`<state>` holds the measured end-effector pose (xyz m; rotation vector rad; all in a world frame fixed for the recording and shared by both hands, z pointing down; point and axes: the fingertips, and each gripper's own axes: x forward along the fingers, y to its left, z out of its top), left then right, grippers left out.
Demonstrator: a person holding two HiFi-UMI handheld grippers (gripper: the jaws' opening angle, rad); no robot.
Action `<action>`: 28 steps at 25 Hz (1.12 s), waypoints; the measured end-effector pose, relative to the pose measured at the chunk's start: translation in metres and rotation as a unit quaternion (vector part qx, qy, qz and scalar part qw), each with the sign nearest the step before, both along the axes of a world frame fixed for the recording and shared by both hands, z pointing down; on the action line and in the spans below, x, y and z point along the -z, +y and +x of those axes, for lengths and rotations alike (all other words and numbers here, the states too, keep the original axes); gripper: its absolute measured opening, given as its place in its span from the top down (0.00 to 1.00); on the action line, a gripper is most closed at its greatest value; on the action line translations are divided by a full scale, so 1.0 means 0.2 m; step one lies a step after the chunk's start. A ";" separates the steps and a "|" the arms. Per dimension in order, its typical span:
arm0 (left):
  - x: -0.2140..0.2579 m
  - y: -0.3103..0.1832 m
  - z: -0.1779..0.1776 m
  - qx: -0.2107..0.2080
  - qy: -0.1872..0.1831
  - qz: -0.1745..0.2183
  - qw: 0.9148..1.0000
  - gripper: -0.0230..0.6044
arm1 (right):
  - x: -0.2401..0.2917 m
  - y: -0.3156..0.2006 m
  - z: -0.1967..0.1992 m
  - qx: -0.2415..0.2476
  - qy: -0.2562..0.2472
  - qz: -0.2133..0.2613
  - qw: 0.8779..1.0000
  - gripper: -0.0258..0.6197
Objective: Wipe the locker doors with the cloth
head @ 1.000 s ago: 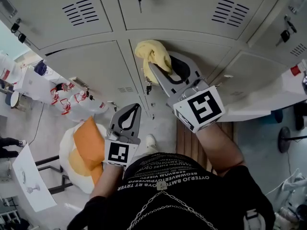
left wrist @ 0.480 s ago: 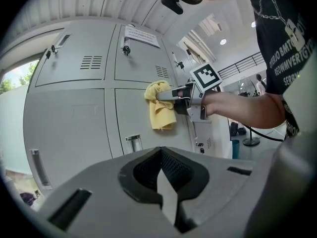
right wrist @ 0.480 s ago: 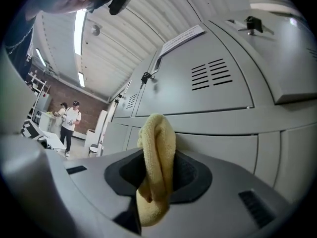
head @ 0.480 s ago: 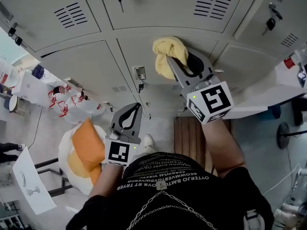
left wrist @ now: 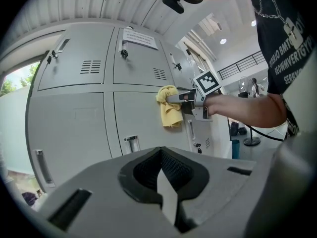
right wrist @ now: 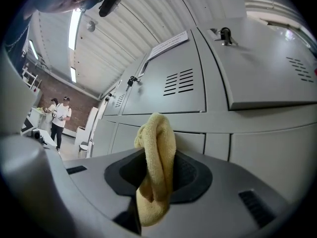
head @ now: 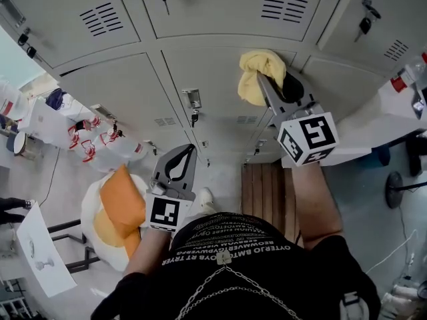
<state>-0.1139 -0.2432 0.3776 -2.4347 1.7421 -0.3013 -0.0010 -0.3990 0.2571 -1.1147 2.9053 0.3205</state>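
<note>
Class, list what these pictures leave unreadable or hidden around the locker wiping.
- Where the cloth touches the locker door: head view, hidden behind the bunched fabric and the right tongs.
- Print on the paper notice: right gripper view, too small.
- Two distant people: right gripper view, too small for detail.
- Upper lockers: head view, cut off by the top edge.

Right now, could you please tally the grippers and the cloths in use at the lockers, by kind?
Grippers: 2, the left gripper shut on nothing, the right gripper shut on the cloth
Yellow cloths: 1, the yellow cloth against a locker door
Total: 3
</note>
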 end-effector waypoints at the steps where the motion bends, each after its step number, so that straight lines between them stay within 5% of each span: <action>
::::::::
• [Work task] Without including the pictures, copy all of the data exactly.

• [Answer to this exercise]
`<state>` holds the measured end-effector pose (xyz m; rotation vector rad; all in a world frame fixed for the recording and shared by both hands, z pointing down; point and axes: the fingertips, and each gripper's own axes: x forward along the fingers, y to its left, z out of its top), left then right, grippers left out.
Demonstrator: a person holding two HiFi-UMI handheld grippers (gripper: the jaws' opening angle, rad); no robot.
Action `<action>`: 28 steps at 25 Hz (1.12 s), waypoints; the measured end-effector pose, relative to the pose measured at the chunk's start: translation in metres and rotation as a unit quaternion (vector part qx, qy, qz and scalar part qw), each with the sign nearest the step before, both along the axes of a world frame fixed for the recording and shared by both hands, z pointing down; on the action line and in the spans below, x, y and z point along the -z, +y and +x of those axes, for lengths and rotations alike (all other words and numbers here, the states too, keep the original axes); gripper: its absolute measured opening, given as its place in its span from the top down (0.00 to 1.00); on the action line, a gripper is most closed at its greatest value; on the action line translations are divided by a full scale, so 1.0 means 0.2 m; step one lies a step after the chunk's start. A ";" separates the steps and a "|" the arms. Per dimension in order, its typical span:
arm0 (left):
  - x: -0.2140..0.2579 m
  - y: -0.3103..0.1832 m
  - z: -0.1779..0.1776 m
  - qx: -0.2107..0.2080
  - qy: -0.1872..0.1831
  - qz: -0.1745..0.2183
  - qw: 0.9148..1.0000
  - gripper: -0.0230..0.6044
arm1 (right):
  - x: -0.2401..0.2917 m
  - y: -0.3156..0.2006 m
  - z: -0.1967..0.1992 m
  - qx: -0.2415..0.2476
  - qy: -0.2562..0.2472
  - qz: -0.2133..0.2613
  - qw: 0.8779..1.0000
  - gripper: -0.0258..0.6197
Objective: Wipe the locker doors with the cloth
head @ 1.000 s ago: 
left wrist @ 0.480 s ago: 
right wrist @ 0.480 s ago: 
head @ 0.480 s ago: 
left wrist @ now: 
right wrist @ now: 
head @ now: 
<state>-0.1139 -0.2432 0.3776 -2.4347 1.7421 -0.3013 -0.0010 -0.3990 0.2571 -1.1147 2.9053 0.3205</state>
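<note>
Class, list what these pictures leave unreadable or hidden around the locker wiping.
- Where the cloth touches the locker door: head view, hidden behind the bunched fabric and the right tongs.
- Print on the paper notice: right gripper view, too small.
- Two distant people: right gripper view, too small for detail.
- Upper lockers: head view, cut off by the top edge.

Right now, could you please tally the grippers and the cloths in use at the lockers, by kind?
Grippers: 2, the left gripper shut on nothing, the right gripper shut on the cloth
Yellow cloths: 1, the yellow cloth against a locker door
Total: 3
</note>
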 end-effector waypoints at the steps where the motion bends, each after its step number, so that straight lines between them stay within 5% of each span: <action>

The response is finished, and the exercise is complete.